Leave out any picture and return the remaining listing below exactly as given.

══ DATA EXTRACT ══

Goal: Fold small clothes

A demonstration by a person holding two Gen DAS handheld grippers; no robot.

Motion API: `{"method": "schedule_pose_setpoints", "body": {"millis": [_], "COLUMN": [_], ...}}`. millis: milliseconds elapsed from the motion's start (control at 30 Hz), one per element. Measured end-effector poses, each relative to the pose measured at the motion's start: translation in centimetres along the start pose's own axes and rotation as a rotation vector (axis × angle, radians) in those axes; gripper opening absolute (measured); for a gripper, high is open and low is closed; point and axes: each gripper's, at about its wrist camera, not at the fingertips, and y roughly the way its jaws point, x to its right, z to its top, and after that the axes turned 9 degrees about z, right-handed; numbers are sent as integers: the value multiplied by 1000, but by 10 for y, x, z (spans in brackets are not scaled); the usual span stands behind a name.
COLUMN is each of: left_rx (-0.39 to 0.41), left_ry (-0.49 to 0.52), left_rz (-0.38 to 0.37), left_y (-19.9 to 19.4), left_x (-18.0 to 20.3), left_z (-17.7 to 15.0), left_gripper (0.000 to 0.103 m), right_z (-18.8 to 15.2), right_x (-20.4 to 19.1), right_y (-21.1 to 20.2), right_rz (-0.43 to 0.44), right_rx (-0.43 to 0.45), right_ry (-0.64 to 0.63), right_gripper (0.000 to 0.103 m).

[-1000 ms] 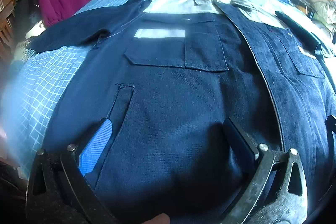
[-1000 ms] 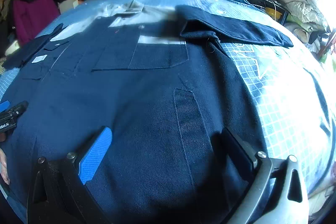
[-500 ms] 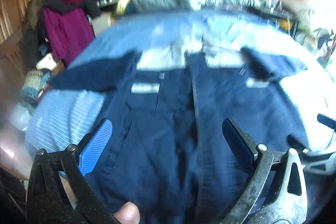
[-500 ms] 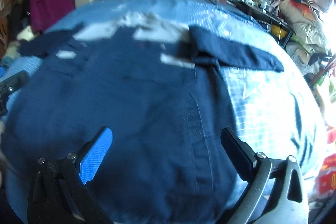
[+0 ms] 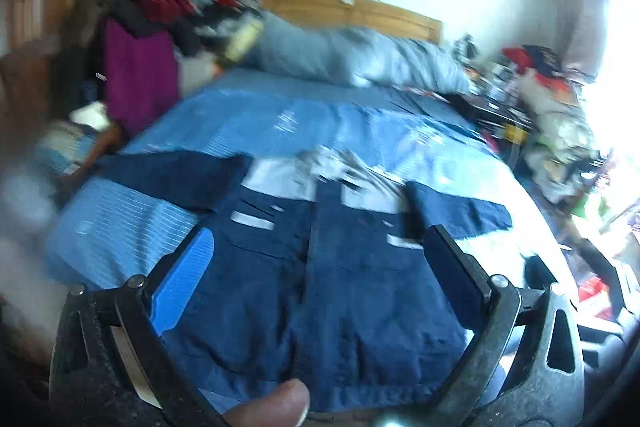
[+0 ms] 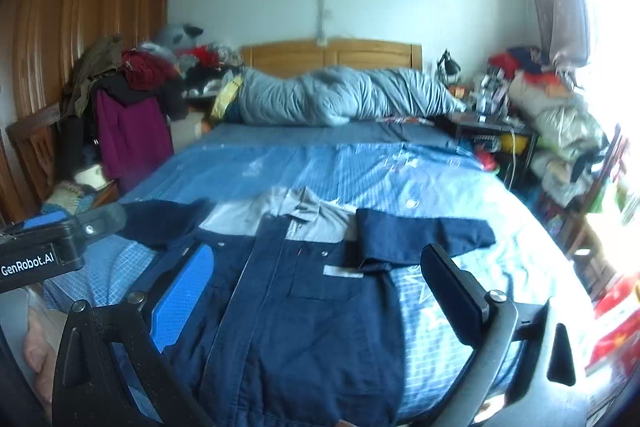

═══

RESPONSE TO THE EXERCISE:
Goal: Fold small clothes

A demonstration by a person holding two Gen DAS handheld grippers; no robot.

Motion API: `{"method": "schedule_pose_setpoints", "body": {"millis": [_], "COLUMN": [_], ...}}`. millis: milliseconds elapsed from the motion's start (control at 30 Hz), one per element. Measured end-effector poses, each relative to the pose measured at the motion's start: translation in centimetres along the start pose's own axes and rotation as a rotation vector (axis × angle, radians) in those axes; gripper opening absolute (measured); for a gripper, high is open and low is closed; point and axes: each gripper's, at about its wrist camera, not at the fingertips, and y roughly the way its jaws point, x to its right, z to its top, and after that the axes turned 9 degrees about z, right-handed; numbers are sent as integers: the value multiplied by 1000, but by 10 for y, x, z (spans in brackets are not scaled); the usual span stands behind a name.
COLUMN is each of: left_rx (-0.39 to 0.41), left_ry (-0.49 to 0.52), left_rz (-0.38 to 0.37), left_y (-19.9 to 19.4), left_x (-18.0 to 20.3), left_z (-17.7 to 15.0), left_gripper (0.000 to 0.103 m), right_z (-18.8 to 15.2), right_x (-20.4 to 19.1), right_y (-21.1 to 20.2), right_rz (-0.43 to 0.44), right_rx (-0.43 to 0.45), right_ry (-0.64 to 0.63), right_gripper (0.000 to 0.103 m).

[-1000 ms] 
[-1000 ms] 
[-500 ms] 
[-500 ms] 
[+0 ms] 
[+0 ms] 

Nothing else belongs in the output.